[PATCH v2 4/6] ACPI / EC: Fix and clean up register access guarding logics.

From: Lv Zheng
Date: Fri May 15 2015 - 02:17:07 EST


In the polling mode, EC driver shouldn't access the EC registers too
frequently. Though this statement is concluded from the non-root caused
bugs (see links below), we've maintained the register access guarding
logics in the current EC driver. The guarding logics can be found here and
there, makes it hard to root cause real timing issues. This patch collects
the guarding logics into one single function so that all hidden logics
related to this can be seen clearly.

The current guarding related code also has several issues:
1. Per-transaction timestamp prevents inter-transaction guarding from being
implemented in the same place. We have an inter-transaction udelay() in
acpi_ec_transaction_unblocked(), this logic can be merged into ec_poll()

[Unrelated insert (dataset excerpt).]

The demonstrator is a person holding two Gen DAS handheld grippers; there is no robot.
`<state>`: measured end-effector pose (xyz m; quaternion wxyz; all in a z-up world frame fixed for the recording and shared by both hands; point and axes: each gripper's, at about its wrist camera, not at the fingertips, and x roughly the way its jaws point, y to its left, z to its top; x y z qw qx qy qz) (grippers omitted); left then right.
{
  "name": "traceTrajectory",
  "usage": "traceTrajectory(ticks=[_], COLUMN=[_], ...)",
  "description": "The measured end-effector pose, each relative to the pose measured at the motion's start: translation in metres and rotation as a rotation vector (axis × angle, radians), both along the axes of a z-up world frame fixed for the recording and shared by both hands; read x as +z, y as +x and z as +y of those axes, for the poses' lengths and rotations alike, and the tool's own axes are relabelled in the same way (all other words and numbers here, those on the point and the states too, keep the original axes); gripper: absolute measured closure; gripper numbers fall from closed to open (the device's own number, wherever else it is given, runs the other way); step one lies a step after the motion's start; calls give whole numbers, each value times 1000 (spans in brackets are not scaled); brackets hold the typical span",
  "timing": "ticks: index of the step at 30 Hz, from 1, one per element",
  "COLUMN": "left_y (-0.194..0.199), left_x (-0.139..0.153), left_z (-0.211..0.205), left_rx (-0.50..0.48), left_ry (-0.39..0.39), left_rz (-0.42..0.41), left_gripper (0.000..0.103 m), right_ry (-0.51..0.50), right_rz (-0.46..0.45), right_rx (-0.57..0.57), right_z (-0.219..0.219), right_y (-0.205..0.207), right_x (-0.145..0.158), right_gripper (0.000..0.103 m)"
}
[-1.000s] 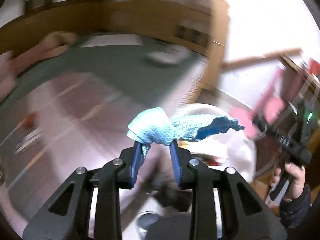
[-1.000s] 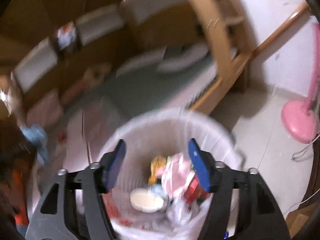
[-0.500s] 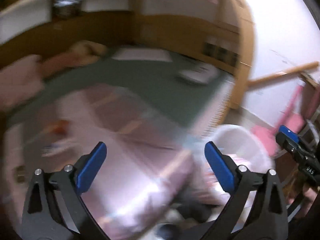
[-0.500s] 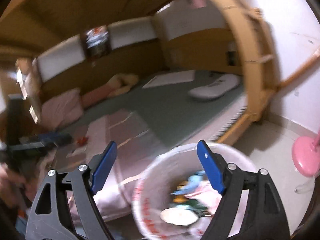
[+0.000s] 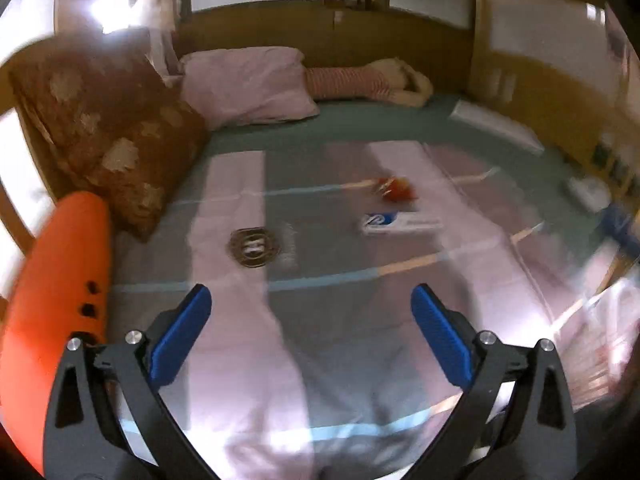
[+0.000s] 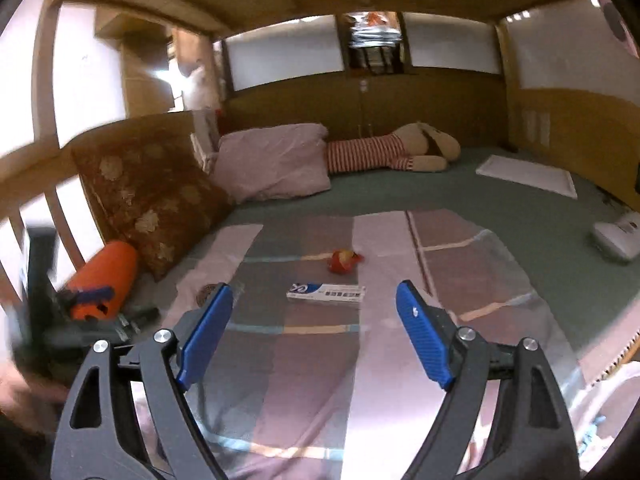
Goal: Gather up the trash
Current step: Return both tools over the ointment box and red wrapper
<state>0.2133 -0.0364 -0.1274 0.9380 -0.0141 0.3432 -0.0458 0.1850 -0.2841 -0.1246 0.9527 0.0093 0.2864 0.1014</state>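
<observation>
Trash lies on the bed's pink striped sheet (image 5: 248,360). A white and blue flat box (image 5: 394,223) (image 6: 326,291), a red crumpled wrapper (image 5: 396,190) (image 6: 342,261) and a round brown wrapper (image 5: 254,244) (image 6: 208,294) lie ahead of both grippers. My left gripper (image 5: 310,340) is open and empty, over the sheet short of the round wrapper. My right gripper (image 6: 314,338) is open and empty, just short of the box. The white trash bin's rim (image 6: 616,396) shows at the right wrist view's lower right edge.
A brown patterned cushion (image 5: 108,132) and pink pillow (image 5: 248,84) lie at the bed's left and back. A striped plush toy (image 6: 392,152) lies at the back. An orange cylinder (image 5: 60,308) (image 6: 106,280) is at left. A white pad (image 6: 528,176) and white device (image 6: 618,238) lie right.
The left gripper opened and let go of the blue cloth over the bin. Both grippers swung left, away from the bin, and now face the bed.
</observation>
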Motion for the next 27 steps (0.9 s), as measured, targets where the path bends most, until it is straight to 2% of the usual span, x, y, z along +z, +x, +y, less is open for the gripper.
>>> traceTrajectory(ticks=[3,6,11,20,24,26,27], left_y=[-4,-5,-7,-8,-9,-9,-9], left_x=[3,5,3,-1,-1,1,1], left_z=[7,8,4,2,3,4,5], left_rx=[0,-20,-49,-52,-57,-60,-60], left_ry=[-51,-53,-44,-41,-40,-36,-32], left_rz=[-14,-10,4,18,18,13,11], left_gripper=[3,3,3,3,3,3,3], right_ry=[53,16,55,58,154,164,150], right_rz=[-10,10,42,71,159,183,202], right_rx=[21,10,6,15,48,63,60], right_z=[-2,-1,5,7,1,2,5], right_y=[-3,-4,9,17,64,101,132], right_x=[3,-1,-5,-10,-9,-8,-12], right_gripper=[21,21,21,21,21,21,21])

if we can use per-device timestamp. This patch completes such merge to
form a new ec_guard() function and collects all guarding related hidden
logics in it.
One hidden logic is: there is no inter-transaction guarding performed
for non MSI quirk (wait polling mode), this patch skips
inter-transaction guarding before wait_event_timeout() for the wait
polling mode to reveal the hidden logic.
The other hidden logic is: there is msleep() inter-transaction guarding
performed when the GPE storming is observed. As after merging this
commit:
Commit: e1d4d90fc0313d3d58cbd7912c90f8ef24df45ff
Subject: ACPI / EC: Refine command storm prevention support
EC_FLAGS_COMMAND_STORM is ensured to be cleared after invoking
acpi_ec_transaction_unlocked(), the msleep() guard logic will never
happen now. Since no one complains such change, this logic is likely
added during the old times where the EC race issues are not fixed and
the bugs are false root-caused to the timing issue. This patch simply
removes the out-dated logic. We can restore it by stop skipping
inter-transaction guarding for wait polling mode.

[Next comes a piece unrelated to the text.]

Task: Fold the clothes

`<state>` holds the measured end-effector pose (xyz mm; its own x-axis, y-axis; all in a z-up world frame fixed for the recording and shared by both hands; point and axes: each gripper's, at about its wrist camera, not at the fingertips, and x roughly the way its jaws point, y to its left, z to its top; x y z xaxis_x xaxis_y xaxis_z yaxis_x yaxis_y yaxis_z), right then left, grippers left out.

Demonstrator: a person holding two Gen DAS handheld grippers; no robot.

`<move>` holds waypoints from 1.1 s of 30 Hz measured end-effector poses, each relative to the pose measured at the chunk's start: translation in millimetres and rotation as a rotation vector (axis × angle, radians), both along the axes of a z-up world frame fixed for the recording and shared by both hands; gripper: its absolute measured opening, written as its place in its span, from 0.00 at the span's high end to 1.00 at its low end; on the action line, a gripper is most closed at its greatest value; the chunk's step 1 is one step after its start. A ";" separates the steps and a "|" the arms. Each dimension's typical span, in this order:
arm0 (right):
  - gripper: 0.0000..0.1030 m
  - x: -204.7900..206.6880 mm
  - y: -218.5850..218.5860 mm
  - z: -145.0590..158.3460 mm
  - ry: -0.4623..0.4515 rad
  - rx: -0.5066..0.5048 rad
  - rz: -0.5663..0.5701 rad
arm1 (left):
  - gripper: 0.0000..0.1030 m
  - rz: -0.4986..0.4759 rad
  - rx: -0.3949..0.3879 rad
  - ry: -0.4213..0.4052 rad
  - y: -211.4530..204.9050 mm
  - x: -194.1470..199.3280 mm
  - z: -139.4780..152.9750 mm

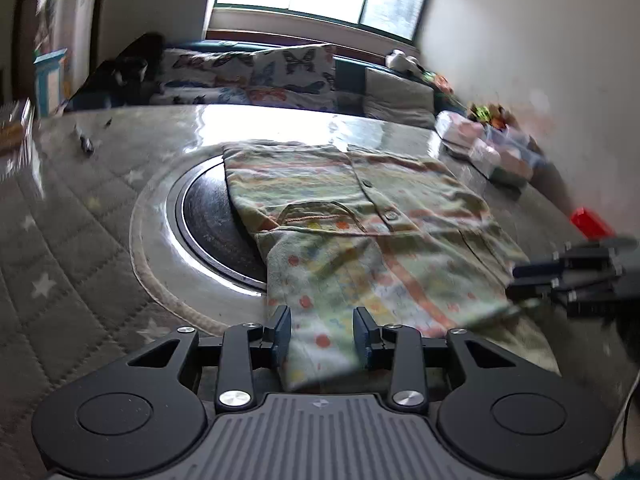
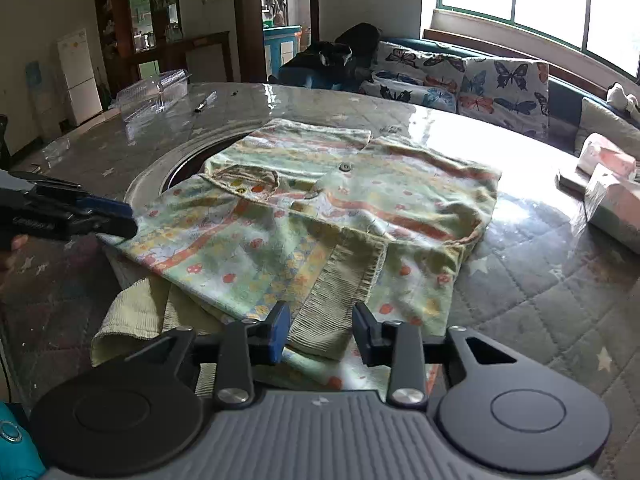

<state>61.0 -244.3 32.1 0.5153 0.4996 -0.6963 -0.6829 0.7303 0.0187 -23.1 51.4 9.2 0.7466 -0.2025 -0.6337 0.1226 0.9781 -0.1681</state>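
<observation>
A pale green child's shirt (image 1: 360, 208) with orange stripes, dots, buttons and a chest pocket lies partly folded on the round table (image 1: 80, 208). In the left wrist view my left gripper (image 1: 322, 334) hovers over the shirt's near edge, open, with cloth showing between the fingers and no pad pressing on it. In the right wrist view the shirt (image 2: 320, 208) has a ribbed cuff (image 2: 336, 304) lying between the fingers of my right gripper (image 2: 322, 330), which is open too. Each gripper also shows at the other view's edge: the right gripper (image 1: 520, 276) and the left gripper (image 2: 120, 220).
The table has a star-quilted cover under glass and a dark round inset (image 1: 216, 208) partly under the shirt. A clear plastic box (image 2: 154, 92) and a pen (image 2: 205, 102) lie far left. Tissue packs (image 2: 608, 184) sit at the right. A butterfly-print sofa (image 2: 460, 76) stands behind.
</observation>
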 end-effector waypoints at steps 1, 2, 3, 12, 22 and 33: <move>0.64 -1.2 -0.7 2.0 -0.007 -0.004 0.003 | 0.59 -0.034 0.028 -0.011 -4.5 -4.0 2.8; 0.62 -2.4 -1.5 4.0 -0.015 -0.009 0.006 | 0.55 -0.070 0.059 -0.024 -9.7 -8.3 5.8; 0.60 -3.4 -2.0 5.5 -0.020 -0.013 0.009 | 0.54 -0.110 0.099 -0.035 -16.5 -12.0 6.7; 0.57 -12.8 -12.6 8.3 -0.036 -0.067 0.024 | 0.50 -0.390 0.392 -0.123 -78.2 -33.5 -10.1; 0.52 -23.4 -19.2 8.2 -0.055 -0.116 0.054 | 0.52 -0.465 0.417 -0.220 -99.6 -23.2 -14.3; 0.52 -28.6 -22.0 8.5 -0.052 -0.125 0.066 | 0.71 -0.561 0.419 -0.273 -104.4 -29.3 -18.9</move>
<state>32.4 -266.4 40.6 0.5212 0.4446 -0.7285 -0.7272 0.6781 -0.1064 -52.4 -53.0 -9.6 0.7440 -0.3815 -0.5486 0.6058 0.7316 0.3128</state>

Two different delay values are defined for msleep() and udelay() while
they are merged in this patch to 550us.
2. time_after() causes additional delay in the polling mode (can only be
observed in noirq suspend/resume processes where polling mode is always
used) before advance_transaction() is invoked ("wait polling" log is
added before wait_event_timeout()). We can see 2 wait_event_timeout()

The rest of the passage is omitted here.